WHAT IS NEEDED — In the material below, print every line exactly and omit the pictures.

DATA —
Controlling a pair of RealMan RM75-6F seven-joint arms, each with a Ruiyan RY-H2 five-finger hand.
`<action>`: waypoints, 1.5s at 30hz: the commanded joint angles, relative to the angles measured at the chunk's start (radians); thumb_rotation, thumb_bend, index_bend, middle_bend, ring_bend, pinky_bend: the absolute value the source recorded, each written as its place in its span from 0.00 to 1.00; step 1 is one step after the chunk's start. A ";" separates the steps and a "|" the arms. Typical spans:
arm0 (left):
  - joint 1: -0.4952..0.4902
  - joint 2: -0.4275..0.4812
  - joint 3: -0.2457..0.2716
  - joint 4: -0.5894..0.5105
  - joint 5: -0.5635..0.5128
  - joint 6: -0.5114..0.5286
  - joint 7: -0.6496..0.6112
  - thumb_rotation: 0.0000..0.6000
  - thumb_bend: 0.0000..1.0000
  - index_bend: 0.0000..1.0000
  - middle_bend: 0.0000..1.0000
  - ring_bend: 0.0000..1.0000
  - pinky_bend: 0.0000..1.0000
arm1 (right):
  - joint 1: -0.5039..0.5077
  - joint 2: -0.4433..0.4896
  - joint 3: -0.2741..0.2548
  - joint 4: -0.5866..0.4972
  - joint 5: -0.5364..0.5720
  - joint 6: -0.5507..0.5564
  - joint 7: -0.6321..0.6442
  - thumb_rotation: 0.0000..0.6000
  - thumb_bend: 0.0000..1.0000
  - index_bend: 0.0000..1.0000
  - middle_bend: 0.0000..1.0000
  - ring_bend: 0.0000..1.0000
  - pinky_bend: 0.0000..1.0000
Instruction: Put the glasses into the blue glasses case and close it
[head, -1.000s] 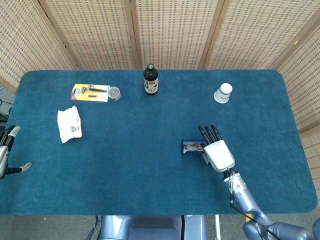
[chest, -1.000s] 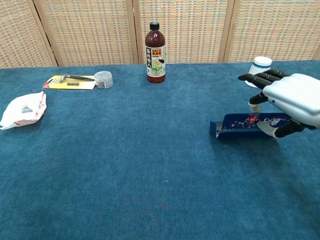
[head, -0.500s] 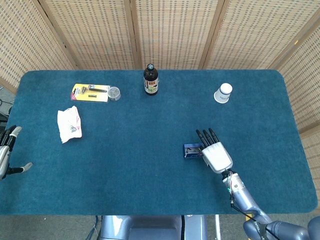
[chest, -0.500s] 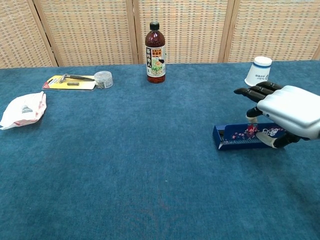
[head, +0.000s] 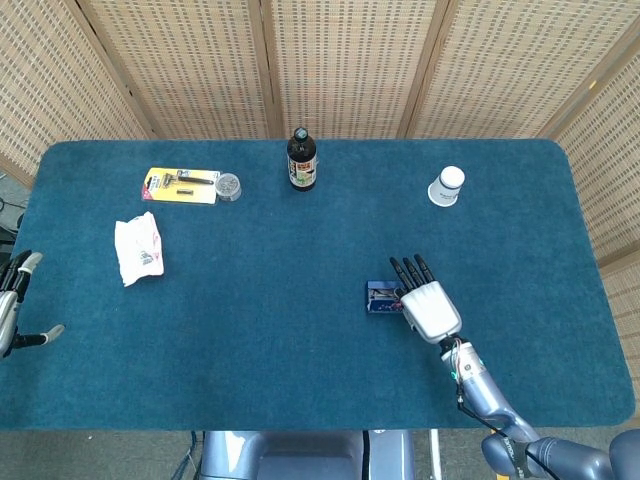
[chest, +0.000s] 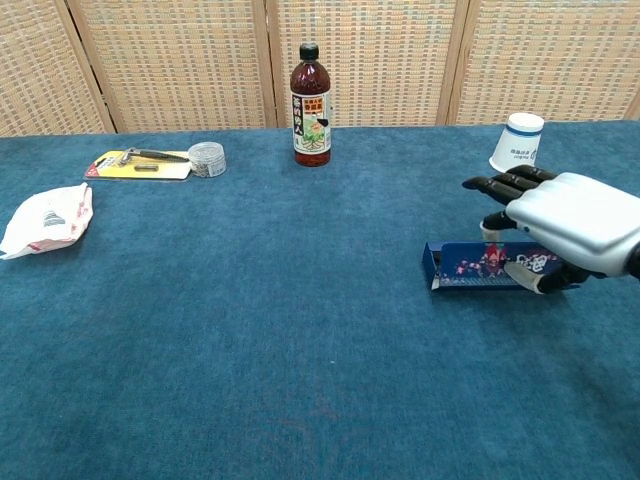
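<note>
Blue case (chest: 478, 264) lay under R hand (chest: 565, 222), fingers (chest: 495, 185) flat on it, grip unclear; L hand (head: 12, 300) spread, empty.

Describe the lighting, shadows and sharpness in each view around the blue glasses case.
Head view: even, soft light, no glare on the blue felt table; the white robot right hand hides much of the small blue floral glasses case, sharp but tiny. Chest view: the case is crisp, with only a faint shadow beneath; the hand shows mild highlights and runs off the frame's right edge.
</note>
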 joint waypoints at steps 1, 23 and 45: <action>0.000 -0.001 0.001 0.000 0.001 0.001 0.001 1.00 0.00 0.00 0.00 0.00 0.00 | 0.003 -0.004 0.009 0.004 -0.003 0.005 0.004 1.00 0.51 0.20 0.00 0.00 0.02; 0.000 0.000 0.000 0.001 0.001 0.000 -0.003 1.00 0.00 0.00 0.00 0.00 0.00 | 0.040 -0.095 0.066 0.150 0.046 -0.026 -0.004 1.00 0.50 0.15 0.00 0.00 0.02; 0.000 -0.001 -0.001 0.003 -0.001 -0.001 -0.007 1.00 0.00 0.00 0.00 0.00 0.00 | 0.069 -0.143 0.089 0.239 0.082 -0.057 -0.048 1.00 0.51 0.15 0.00 0.00 0.02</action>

OUTPUT BELOW —
Controlling a pair of RealMan RM75-6F seven-joint arms, each with a Ruiyan RY-H2 five-finger hand.
`<action>`: waypoints, 1.5s at 30hz: the commanded joint angles, relative to the angles measured at the chunk's start (radians); thumb_rotation, thumb_bend, index_bend, middle_bend, ring_bend, pinky_bend: the absolute value the source recorded, each written as its place in its span from 0.00 to 1.00; step 1 is one step after the chunk's start. A ";" separates the steps and a "|" the arms. Typical spans:
arm0 (left):
  - joint 1: -0.4952..0.4902
  - joint 2: -0.4275..0.4812
  - joint 3: -0.2457..0.2716
  - joint 4: -0.5894..0.5105
  - joint 5: -0.5635..0.5128
  - joint 6: -0.5114..0.5286
  - joint 7: -0.6496..0.6112
  - thumb_rotation: 0.0000..0.6000
  - thumb_bend: 0.0000..1.0000
  - index_bend: 0.0000..1.0000
  - middle_bend: 0.0000..1.0000
  - ring_bend: 0.0000..1.0000
  - pinky_bend: 0.0000..1.0000
arm1 (right):
  - joint 1: -0.5039..0.5077
  - joint 2: -0.4433..0.4896
  - joint 3: -0.2741..0.2548
  - joint 4: -0.5866..0.4972
  - joint 5: -0.5364..0.5720
  - joint 6: -0.5507..0.5564
  - joint 7: -0.6321..0.6442
  - thumb_rotation: 0.0000..0.6000
  - thumb_bend: 0.0000..1.0000
  - index_bend: 0.0000..1.0000
  - middle_bend: 0.0000..1.0000
  - ring_bend: 0.0000..1.0000
  - pinky_bend: 0.0000..1.0000
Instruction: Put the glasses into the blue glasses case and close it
[head, -1.000s] 
[chest, -1.000s] 
[head, -0.500s] 
[chest, -0.500s] 
[head, +0.000s] 
[chest, +0.000s] 
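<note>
Blue case (chest: 478, 264) lay under R hand (chest: 565, 222), fingers (chest: 495, 185) flat on it, grip unclear; L hand (head: 12, 300) spread, empty.

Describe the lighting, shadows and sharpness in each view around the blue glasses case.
Head view: even, soft light, no glare on the blue felt table; the white robot right hand hides much of the small blue floral glasses case, sharp but tiny. Chest view: the case is crisp, with only a faint shadow beneath; the hand shows mild highlights and runs off the frame's right edge.
</note>
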 joint waypoints at steps 1, 23 and 45: <action>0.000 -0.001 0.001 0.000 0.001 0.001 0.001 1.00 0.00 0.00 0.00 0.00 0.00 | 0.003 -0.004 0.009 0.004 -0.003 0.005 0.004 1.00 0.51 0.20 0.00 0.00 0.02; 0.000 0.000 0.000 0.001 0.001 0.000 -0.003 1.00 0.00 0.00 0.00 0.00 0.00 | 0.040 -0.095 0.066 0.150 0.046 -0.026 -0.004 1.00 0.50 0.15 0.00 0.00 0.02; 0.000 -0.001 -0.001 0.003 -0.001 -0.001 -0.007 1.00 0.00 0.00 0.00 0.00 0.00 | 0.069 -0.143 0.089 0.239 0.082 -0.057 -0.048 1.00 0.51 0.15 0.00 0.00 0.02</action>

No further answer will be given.